Estudante brasileiro morre em acidente de avião nos EUA

Estudante brasileiro morre em acidente de avião nos EUA

Ele estudava em curso de Agricultura na Universidade do Maine.

O estudante brasileiro Marcelo Rugini, de 24 anos, morreu junto com dois colegas americanos em um acidente de avião na noite da sexta-feira (16) nos EUA.

Marcelo Rugini nasceu em Muliterno, Rio Grande do Sul e estudava em um curso de Agricultura na Universdade do Maine. Ele acompanhava David Cheney, 22, e William "BJ" Hannigan III, 24, que pilotava um Cessna 172 no aeroporto regional do condado de Knox e bateu em uma caminhonete pouco antes da decolagem.

O avião continuou a subir enquanto virava para o leste, mas mergulhou em uma floresta espessa e imediatamente explodiu em chamas, disse a polícia local.

Todos os três eram membros da fraternidade Lambda Chi Alpha da Universidade e Cheney presidia a irmandade.

Um irmão da fraternidade, Lucas Bernardi, disse ao jornal Bangor Daily News que os três tinham voado do Aeroporto Internacional de Bangor no início do dia e que pousaram depois no Condado de Lincoln sobre uma fazenda onde uma das vítimas tinha trabalhado durante o verão.
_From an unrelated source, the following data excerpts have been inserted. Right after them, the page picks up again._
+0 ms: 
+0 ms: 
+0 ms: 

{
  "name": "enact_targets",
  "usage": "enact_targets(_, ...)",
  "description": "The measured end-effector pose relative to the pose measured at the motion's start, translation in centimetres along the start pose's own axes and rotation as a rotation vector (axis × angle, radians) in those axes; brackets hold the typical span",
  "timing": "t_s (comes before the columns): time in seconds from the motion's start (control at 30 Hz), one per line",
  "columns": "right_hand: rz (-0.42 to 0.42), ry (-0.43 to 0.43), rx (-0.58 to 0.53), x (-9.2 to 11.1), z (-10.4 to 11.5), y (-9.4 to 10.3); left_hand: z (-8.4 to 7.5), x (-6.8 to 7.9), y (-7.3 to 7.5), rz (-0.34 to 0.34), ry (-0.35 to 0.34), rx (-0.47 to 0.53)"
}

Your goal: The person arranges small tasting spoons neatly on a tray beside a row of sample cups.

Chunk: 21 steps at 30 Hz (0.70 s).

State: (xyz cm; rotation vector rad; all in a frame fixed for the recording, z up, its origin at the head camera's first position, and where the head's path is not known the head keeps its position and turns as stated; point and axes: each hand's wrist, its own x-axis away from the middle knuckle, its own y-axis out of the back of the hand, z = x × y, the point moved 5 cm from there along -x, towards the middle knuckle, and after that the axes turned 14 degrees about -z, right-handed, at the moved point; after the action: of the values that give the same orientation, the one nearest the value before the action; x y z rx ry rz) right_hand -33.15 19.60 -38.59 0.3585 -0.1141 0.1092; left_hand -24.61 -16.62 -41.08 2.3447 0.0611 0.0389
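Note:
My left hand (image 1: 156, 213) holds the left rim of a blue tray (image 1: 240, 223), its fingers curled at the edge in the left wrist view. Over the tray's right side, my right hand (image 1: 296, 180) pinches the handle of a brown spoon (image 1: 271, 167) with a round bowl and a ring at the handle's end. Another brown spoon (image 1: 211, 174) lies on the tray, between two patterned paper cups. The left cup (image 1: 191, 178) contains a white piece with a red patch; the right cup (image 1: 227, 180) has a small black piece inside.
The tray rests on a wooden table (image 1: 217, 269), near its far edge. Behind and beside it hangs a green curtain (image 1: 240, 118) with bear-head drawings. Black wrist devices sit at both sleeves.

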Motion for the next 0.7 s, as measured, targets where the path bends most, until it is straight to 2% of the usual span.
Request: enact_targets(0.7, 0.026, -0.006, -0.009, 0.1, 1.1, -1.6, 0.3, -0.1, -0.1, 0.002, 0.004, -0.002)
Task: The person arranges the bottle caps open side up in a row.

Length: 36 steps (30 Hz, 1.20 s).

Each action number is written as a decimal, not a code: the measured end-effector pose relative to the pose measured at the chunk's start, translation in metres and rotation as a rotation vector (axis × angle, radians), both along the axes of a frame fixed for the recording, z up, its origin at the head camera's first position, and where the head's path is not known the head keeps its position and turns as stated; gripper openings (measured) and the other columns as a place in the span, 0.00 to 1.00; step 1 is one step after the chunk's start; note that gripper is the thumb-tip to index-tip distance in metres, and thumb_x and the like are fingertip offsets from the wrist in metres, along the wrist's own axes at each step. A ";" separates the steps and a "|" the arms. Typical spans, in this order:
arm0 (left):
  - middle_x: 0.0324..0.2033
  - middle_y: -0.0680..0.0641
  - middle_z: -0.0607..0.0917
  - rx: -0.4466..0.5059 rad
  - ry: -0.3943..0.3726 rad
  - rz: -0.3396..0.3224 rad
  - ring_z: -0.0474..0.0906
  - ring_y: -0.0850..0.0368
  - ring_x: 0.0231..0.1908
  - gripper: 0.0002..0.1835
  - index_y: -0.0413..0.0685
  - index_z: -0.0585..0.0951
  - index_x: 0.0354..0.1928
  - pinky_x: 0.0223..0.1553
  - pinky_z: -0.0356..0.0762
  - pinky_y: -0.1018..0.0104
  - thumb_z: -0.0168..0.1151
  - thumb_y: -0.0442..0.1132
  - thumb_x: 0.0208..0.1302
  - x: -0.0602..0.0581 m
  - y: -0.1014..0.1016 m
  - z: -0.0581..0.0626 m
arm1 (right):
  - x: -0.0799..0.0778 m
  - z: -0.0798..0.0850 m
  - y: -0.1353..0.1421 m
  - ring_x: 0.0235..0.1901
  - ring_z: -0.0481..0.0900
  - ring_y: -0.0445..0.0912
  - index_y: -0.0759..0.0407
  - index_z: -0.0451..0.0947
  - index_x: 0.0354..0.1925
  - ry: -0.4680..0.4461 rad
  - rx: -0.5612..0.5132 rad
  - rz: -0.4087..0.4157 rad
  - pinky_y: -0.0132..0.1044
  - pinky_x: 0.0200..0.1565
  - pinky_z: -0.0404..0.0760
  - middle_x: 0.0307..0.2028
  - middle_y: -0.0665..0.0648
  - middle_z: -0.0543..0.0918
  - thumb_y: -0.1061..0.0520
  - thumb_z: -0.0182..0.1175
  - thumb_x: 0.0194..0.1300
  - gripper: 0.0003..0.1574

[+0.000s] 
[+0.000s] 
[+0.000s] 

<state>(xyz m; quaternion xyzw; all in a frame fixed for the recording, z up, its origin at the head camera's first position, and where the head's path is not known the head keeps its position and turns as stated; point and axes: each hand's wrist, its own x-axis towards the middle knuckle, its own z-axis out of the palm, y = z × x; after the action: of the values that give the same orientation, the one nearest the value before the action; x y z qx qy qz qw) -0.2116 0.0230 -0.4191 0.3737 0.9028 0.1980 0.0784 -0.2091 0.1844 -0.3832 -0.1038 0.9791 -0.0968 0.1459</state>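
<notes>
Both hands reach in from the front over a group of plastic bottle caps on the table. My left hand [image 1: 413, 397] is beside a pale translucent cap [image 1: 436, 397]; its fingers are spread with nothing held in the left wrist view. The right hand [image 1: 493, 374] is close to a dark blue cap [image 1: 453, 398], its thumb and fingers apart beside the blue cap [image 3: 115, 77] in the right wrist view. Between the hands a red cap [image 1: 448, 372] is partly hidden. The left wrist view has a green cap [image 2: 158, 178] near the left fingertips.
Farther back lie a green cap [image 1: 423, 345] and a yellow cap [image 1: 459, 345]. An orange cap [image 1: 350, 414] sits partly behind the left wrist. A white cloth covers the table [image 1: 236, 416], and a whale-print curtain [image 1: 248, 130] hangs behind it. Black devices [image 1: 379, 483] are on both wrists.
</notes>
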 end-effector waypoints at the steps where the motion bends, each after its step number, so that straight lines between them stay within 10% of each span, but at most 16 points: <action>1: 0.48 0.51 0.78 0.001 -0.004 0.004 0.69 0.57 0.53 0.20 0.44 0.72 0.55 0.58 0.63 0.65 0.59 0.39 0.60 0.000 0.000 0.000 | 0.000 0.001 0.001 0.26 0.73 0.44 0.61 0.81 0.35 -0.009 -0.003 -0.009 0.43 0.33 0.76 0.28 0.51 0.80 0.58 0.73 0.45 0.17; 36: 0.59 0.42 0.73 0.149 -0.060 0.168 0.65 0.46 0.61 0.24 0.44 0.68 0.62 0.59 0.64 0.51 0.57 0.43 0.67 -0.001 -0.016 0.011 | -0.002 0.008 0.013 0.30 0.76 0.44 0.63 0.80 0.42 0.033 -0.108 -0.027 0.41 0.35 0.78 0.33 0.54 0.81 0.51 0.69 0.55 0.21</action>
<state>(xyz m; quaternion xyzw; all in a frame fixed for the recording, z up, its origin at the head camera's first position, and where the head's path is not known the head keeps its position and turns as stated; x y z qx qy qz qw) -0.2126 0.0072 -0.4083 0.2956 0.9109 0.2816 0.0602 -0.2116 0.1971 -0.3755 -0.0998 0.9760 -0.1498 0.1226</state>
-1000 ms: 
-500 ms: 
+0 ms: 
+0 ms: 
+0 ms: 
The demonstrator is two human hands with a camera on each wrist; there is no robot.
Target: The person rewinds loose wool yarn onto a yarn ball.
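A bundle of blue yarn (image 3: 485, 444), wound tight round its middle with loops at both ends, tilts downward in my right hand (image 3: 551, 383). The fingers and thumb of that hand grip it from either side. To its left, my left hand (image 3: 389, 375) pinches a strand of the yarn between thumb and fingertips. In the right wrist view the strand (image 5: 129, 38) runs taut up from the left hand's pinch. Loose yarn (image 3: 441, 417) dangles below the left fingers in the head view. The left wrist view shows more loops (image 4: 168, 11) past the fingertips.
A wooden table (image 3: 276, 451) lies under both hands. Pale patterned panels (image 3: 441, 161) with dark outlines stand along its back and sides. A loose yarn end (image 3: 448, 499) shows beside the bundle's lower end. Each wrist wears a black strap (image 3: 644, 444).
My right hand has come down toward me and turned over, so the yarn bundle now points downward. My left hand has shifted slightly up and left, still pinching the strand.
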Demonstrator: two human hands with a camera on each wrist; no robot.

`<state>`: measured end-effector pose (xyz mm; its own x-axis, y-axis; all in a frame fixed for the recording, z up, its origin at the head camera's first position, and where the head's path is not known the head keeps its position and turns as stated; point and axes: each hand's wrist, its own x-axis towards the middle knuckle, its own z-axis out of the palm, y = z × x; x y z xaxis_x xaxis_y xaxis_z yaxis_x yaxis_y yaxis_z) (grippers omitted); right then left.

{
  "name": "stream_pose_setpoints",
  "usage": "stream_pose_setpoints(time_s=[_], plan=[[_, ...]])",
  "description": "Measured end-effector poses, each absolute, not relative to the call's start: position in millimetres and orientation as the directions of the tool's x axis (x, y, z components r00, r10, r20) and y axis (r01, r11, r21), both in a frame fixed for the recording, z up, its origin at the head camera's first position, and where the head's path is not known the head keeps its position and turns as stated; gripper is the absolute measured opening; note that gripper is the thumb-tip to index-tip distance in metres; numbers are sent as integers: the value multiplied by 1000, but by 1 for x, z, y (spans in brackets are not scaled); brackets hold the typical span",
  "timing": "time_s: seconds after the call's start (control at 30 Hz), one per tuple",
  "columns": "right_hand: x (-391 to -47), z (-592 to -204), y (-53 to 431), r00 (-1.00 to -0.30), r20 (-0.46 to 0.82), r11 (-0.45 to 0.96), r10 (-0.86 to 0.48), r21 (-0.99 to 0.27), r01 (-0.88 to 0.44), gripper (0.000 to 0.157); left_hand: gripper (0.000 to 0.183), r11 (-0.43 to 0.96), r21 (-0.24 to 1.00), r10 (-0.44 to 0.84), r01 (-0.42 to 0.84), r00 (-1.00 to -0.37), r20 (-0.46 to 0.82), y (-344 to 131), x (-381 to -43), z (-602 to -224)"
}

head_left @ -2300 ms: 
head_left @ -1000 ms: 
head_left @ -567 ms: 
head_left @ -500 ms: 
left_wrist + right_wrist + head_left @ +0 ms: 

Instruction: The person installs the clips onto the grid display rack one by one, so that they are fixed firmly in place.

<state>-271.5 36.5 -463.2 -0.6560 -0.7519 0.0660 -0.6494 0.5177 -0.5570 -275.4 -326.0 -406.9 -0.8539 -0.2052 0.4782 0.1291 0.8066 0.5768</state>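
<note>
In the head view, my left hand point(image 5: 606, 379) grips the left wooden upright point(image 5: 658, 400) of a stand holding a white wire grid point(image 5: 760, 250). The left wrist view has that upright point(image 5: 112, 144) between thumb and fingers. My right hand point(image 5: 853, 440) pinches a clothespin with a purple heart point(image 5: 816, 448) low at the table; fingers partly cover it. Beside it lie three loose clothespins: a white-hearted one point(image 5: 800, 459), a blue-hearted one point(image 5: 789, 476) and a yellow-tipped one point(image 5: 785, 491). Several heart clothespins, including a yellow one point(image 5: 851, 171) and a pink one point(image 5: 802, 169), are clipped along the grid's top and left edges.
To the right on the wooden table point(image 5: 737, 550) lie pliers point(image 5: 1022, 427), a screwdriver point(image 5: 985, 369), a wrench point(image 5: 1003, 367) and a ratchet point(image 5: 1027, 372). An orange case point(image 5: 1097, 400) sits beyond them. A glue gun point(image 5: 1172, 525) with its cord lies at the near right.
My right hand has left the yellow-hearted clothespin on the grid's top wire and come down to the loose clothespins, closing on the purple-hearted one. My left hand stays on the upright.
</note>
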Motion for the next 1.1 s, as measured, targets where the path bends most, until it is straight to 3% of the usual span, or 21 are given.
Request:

Ele disse que "BJ" tinha acabado de sua licença de piloto e queria levar seus amigos para um passeio divertido.

"Não foi a primeira vez que eles voavam", Bernardi disse ao jornal. "Era para eu ir com eles, mas eu não fui".

Hannigan, que se formou na universidade em 2011, com um diploma de bacharel em engenharia civil, pilotava o avião e estava praticando voo, disse Robert Dana, vice-presidente de Assuntos Estudantis.

A caminhonete que foi atingida pelo avião estava autorizada a estar no aeroporto e era conduzida por um piloto que ia pegar outro piloto que tinha estacionado um avião em um hangar, disse o xerife Tim Carroll. O motorista do caminhão não se feriu.

Todos os caminhões no aeroporto são equipados com rádios para captar o tráfego de aviões, disse o gerente do aeroporto, Jeff Northgraves. Ele disse que os pilotos de avião devem informar por rádio suas posições, antes, durante e após a decolagem.

A colisão enviou chamas 3 a 6 metros no ar e fumaça para o céu. As primeiras pessoas no local tentaram, sem sucesso, puxar um dos ocupantes dos destroços, disse John Newcomb, presidente da companhia aérea Air Downeast, que estava entre os que tentaram ajudar.

A área é de acesso tão difícil que um helicóptero foi necessário para remover os corpos.